ABOUT THIS EXERCISE ->
Report each line of the entries that includes "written" by copying it.
BEGIN
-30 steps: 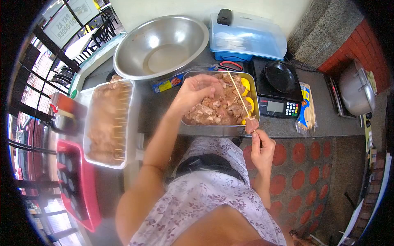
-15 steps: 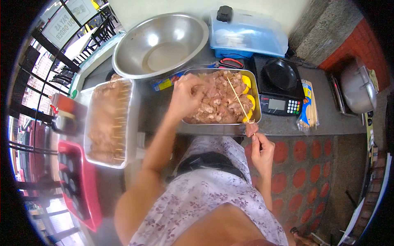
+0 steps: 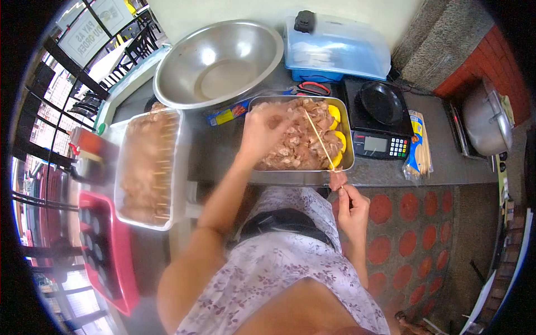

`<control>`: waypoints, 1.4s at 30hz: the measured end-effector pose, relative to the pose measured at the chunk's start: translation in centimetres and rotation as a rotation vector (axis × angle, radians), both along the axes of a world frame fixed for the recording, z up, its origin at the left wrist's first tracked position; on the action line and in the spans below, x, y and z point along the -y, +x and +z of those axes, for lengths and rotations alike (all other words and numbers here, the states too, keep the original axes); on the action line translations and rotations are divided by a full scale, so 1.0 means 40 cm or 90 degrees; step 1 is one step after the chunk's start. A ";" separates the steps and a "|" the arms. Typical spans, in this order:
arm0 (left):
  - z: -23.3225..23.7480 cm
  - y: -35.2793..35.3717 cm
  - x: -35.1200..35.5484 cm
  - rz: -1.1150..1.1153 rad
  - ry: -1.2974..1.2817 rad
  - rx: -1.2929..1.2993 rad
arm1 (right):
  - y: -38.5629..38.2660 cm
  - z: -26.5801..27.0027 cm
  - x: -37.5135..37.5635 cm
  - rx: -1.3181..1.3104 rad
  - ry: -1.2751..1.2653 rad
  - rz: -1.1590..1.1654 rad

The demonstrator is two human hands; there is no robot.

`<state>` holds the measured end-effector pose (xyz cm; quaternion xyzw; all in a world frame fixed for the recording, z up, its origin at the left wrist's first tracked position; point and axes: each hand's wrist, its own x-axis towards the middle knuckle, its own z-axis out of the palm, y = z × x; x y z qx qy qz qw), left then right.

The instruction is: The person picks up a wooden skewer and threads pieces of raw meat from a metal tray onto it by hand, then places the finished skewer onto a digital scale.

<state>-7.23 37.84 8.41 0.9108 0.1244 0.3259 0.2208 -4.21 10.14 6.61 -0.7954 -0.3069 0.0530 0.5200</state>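
My right hand [image 3: 354, 211] is closed in a pinch on the lower end of a bamboo skewer [image 3: 319, 137]. A chunk of raw meat [image 3: 338, 178] is threaded low on it, just above my fingertips, and the bare upper length slants over the tray. My left hand [image 3: 259, 131] is over the left part of the meat pile [image 3: 296, 148], its fingers blurred by motion; I cannot tell whether it grips a piece. The metal tray [image 3: 353, 144] holds the cut meat, with several yellow rounds [image 3: 339, 138] along its right side.
On the left, a white plastic container [image 3: 177, 167] holds rows of skewered meat. A large steel basin [image 3: 223, 78] and a blue lidded box [image 3: 335, 50] stand behind. Red-handled scissors [image 3: 314, 86] lie behind the tray. Right are a digital scale [image 3: 379, 144] and a skewer pack [image 3: 419, 148].
My right hand has shifted slightly left and down with the skewer and its meat. My left hand has moved a little right and down over the meat pile.
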 end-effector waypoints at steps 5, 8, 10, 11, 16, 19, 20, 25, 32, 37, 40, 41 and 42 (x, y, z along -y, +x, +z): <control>-0.025 -0.006 -0.037 -0.378 -1.083 0.096 | -0.002 -0.001 -0.006 0.035 0.023 -0.002; -0.011 0.003 -0.021 -0.401 -1.163 0.060 | -0.006 0.000 -0.019 0.068 0.070 -0.008; -0.009 0.006 -0.012 -0.453 -1.288 0.089 | -0.010 0.005 -0.015 0.066 0.056 -0.014; -0.015 0.009 -0.014 -0.456 -1.290 0.088 | -0.010 0.006 -0.013 0.064 0.045 -0.016; -0.026 0.023 -0.003 -0.404 -1.171 0.091 | -0.011 0.002 0.004 0.026 0.004 -0.010; -0.046 0.036 -0.001 -0.413 -1.143 0.110 | -0.022 0.009 0.004 0.022 -0.007 0.000; -0.047 0.037 0.003 -0.413 -1.142 0.111 | -0.026 0.010 0.002 0.018 -0.008 0.009; -0.016 0.035 0.016 -0.361 -1.186 0.131 | -0.042 -0.007 -0.010 0.055 0.015 0.016; -0.014 0.038 0.019 -0.354 -1.232 0.150 | -0.050 0.013 -0.022 0.074 0.023 0.006; -0.012 0.035 0.024 -0.372 -1.197 0.176 | -0.050 0.015 -0.024 0.071 0.010 0.011; -0.013 0.038 0.019 -0.370 -1.220 0.179 | -0.051 0.013 -0.025 0.074 0.005 0.012; -0.013 0.037 0.021 -0.370 -1.220 0.179 | -0.051 0.013 -0.025 0.080 0.004 0.011; -0.013 0.037 0.024 -0.362 -1.181 0.182 | -0.051 0.013 -0.026 0.080 0.004 0.011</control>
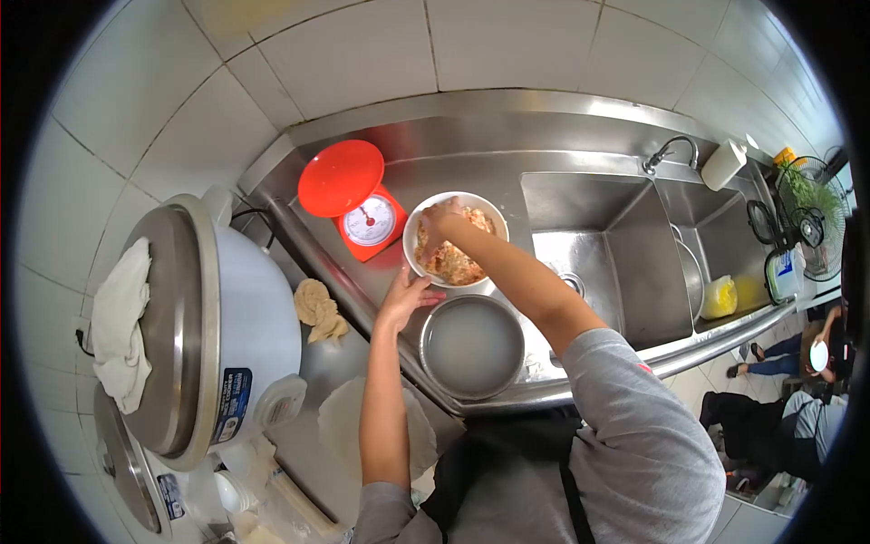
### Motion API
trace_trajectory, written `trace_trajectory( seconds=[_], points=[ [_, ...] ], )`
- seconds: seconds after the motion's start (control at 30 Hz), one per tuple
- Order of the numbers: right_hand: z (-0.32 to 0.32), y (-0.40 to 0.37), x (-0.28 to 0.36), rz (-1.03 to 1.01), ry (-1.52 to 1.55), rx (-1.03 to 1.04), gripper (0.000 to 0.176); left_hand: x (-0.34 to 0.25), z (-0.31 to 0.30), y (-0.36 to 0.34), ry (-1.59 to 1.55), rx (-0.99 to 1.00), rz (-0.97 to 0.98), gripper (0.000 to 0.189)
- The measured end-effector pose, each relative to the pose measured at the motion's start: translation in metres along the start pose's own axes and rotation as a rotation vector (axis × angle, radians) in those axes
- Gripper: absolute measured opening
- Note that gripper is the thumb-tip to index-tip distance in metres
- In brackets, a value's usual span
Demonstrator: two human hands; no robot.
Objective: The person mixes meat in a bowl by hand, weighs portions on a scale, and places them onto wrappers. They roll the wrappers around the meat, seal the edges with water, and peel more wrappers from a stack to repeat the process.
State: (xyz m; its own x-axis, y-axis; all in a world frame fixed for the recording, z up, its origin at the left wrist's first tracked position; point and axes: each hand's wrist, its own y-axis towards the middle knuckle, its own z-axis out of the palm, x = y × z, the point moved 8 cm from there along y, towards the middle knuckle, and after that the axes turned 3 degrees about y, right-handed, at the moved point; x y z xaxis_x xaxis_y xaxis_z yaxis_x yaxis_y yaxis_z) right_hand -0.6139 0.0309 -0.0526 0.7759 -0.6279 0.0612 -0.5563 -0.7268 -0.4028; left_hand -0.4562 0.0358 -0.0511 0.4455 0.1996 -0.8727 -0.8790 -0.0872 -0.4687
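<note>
A white bowl point(498, 218) stands on the steel counter, holding a pinkish-orange minced mixture point(458, 263) that looks like seasoned ground meat. My right hand point(441, 224) reaches down into the bowl, its fingers partly sunk in the mixture, so their grip is hidden. Against the bowl's near left side, my left hand point(406, 297) holds the outer wall with thumb and fingers spread around it. Just below the bowl sits a round metal pan point(473, 349) of cloudy liquid. Left of the bowl is a red kitchen scale point(369, 220) with a round red tray.
A double steel sink point(571, 218) with a faucet point(671, 154) lies to the right. At left stands a large rice cooker point(254, 317) with a white cloth point(122, 317) on its lid. A tan cloth point(317, 311) lies beside it. Other people point(779, 422) are at far right.
</note>
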Motion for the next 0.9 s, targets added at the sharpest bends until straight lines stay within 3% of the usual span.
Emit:
trace_trajectory(
  seconds=[0.33,0.47,0.5,0.53,0.6,0.73,0.9],
  points=[
    [-0.008,-0.029,0.024,-0.175,0.002,0.143,0.101,-0.008,-0.003,0.000,-0.093,-0.066,0.104,0.049],
    [0.001,-0.037,0.034,-0.089,-0.218,0.033,0.083,-0.009,-0.003,-0.001,-0.114,-0.087,0.092,0.051],
    [0.002,-0.041,0.036,-0.090,-0.221,0.057,0.068,-0.009,-0.004,-0.001,-0.119,-0.094,0.091,0.051],
    [0.006,-0.044,0.038,-0.097,-0.223,0.059,0.068,-0.010,-0.003,-0.001,-0.110,-0.097,0.102,0.052],
    [-0.004,-0.053,0.047,-0.151,-0.234,-0.145,0.058,-0.011,-0.004,-0.001,-0.101,-0.106,0.113,0.053],
    [0.000,-0.058,0.046,-0.188,-0.216,-0.175,0.054,-0.010,-0.004,-0.001,-0.094,-0.117,0.120,0.053],
    [0.005,-0.055,0.045,-0.346,-0.122,-0.038,0.067,-0.008,-0.005,-0.002,-0.079,-0.136,0.075,0.053]
  ],
)
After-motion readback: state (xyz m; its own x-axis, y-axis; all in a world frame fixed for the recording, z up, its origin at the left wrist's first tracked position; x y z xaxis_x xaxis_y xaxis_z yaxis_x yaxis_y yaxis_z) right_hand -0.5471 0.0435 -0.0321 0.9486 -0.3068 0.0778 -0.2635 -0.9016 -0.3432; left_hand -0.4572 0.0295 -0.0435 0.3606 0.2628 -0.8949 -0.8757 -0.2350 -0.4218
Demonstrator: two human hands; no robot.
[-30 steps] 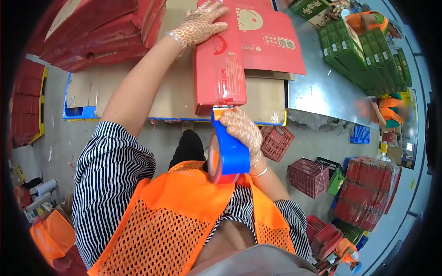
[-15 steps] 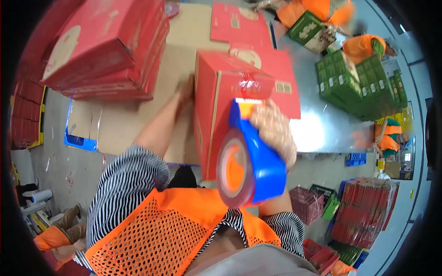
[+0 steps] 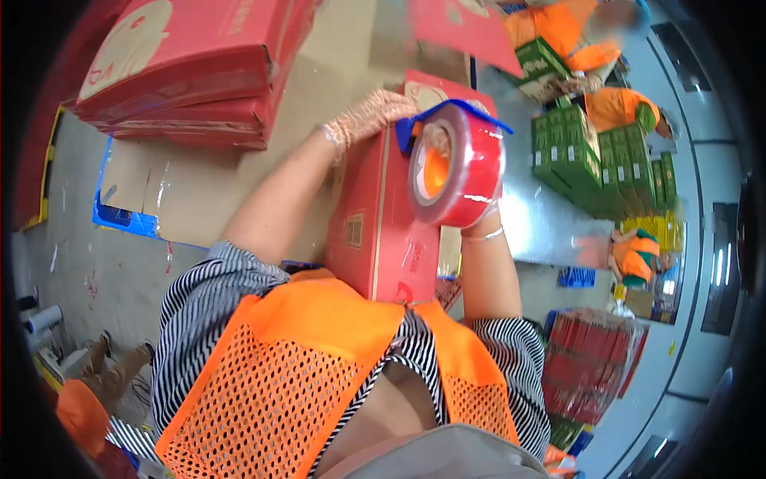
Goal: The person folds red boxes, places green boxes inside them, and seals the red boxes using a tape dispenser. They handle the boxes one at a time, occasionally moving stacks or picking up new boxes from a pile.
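Note:
A red carton box point(image 3: 359, 231) stands in front of my body, its long seam running away from me. My left hand point(image 3: 363, 124), in a thin see-through glove, lies with its fingers stretched out over the box's far end, close to the dispenser. A blue tape dispenser point(image 3: 407, 132) with a red tape roll point(image 3: 483, 168) is tilted over the box's far right part. My right hand point(image 3: 437, 137) grips it and is mostly hidden behind the roll; below it shows a wrist with a bracelet.
Stacked red cartons point(image 3: 183, 88) stand at the left on a cardboard-covered table point(image 3: 319, 72). Flat red cardboard point(image 3: 463, 32) lies at the far side. Green boxes point(image 3: 566, 148) and co-workers in orange vests point(image 3: 614, 108) are at the right. A wrapped red stack point(image 3: 594, 359) stands on the floor.
The dispenser has moved away from me and turned, its roll now higher over the box. My left hand has come up from the box's left side onto its far end.

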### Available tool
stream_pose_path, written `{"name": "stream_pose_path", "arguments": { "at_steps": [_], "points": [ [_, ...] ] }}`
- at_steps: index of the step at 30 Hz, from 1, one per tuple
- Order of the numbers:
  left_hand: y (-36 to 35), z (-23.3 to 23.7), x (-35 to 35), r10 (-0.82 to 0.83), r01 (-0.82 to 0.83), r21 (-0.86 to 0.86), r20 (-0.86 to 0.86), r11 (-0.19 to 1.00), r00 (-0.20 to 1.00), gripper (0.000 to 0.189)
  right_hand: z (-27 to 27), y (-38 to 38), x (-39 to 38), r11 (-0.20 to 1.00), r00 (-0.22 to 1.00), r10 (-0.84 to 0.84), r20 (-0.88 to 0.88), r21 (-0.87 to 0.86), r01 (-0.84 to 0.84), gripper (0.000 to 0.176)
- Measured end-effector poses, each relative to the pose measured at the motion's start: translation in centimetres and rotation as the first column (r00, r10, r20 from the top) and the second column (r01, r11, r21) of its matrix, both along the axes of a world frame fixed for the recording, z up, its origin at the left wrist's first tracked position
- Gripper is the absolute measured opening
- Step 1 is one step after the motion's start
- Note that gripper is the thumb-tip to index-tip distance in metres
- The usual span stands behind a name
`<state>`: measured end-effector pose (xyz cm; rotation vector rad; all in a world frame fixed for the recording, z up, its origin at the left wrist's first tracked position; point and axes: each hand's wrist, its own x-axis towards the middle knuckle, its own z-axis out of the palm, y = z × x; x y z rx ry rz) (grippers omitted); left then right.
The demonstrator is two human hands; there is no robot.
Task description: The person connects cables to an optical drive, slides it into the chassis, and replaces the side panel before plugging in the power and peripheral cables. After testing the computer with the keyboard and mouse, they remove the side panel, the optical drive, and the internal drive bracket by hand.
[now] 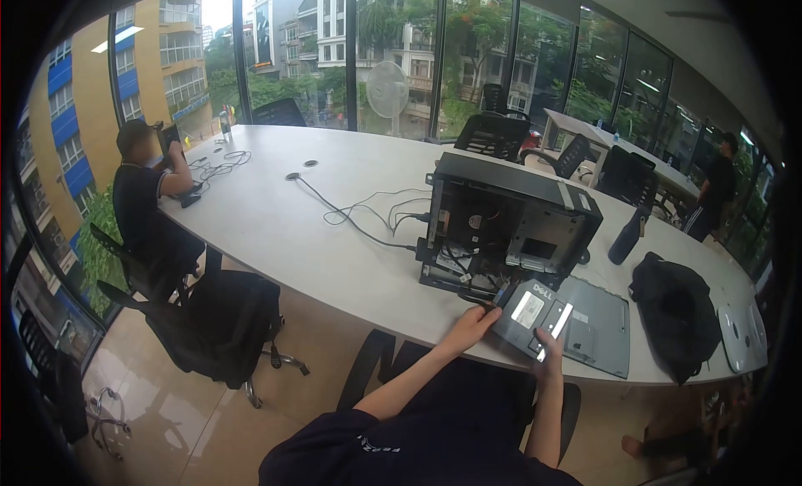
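A flat grey metal box marked DELL, with a white label on its face, is held at the table's front edge. My left hand is closed on its left edge, close to some dark cables. My right hand grips the box's right side, the thumb lying on top. Just behind it stands a black desktop computer case, its side open towards me and wires showing inside. A grey side panel lies flat on the table, partly under the box.
Cables run from the case to a round table port. To the right are a dark bottle, a black bag and a silver device. Another person sits at the left; chairs surround the table.
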<state>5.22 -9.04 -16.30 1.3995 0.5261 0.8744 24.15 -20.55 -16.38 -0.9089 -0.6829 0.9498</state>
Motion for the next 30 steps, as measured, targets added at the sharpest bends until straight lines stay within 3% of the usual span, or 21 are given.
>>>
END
ANSWER BELOW ->
trace_trajectory, written `trace_trajectory( seconds=[_], points=[ [_, ...] ], )`
stream_pose_path, written `{"name": "stream_pose_path", "arguments": { "at_steps": [_], "points": [ [_, ...] ] }}`

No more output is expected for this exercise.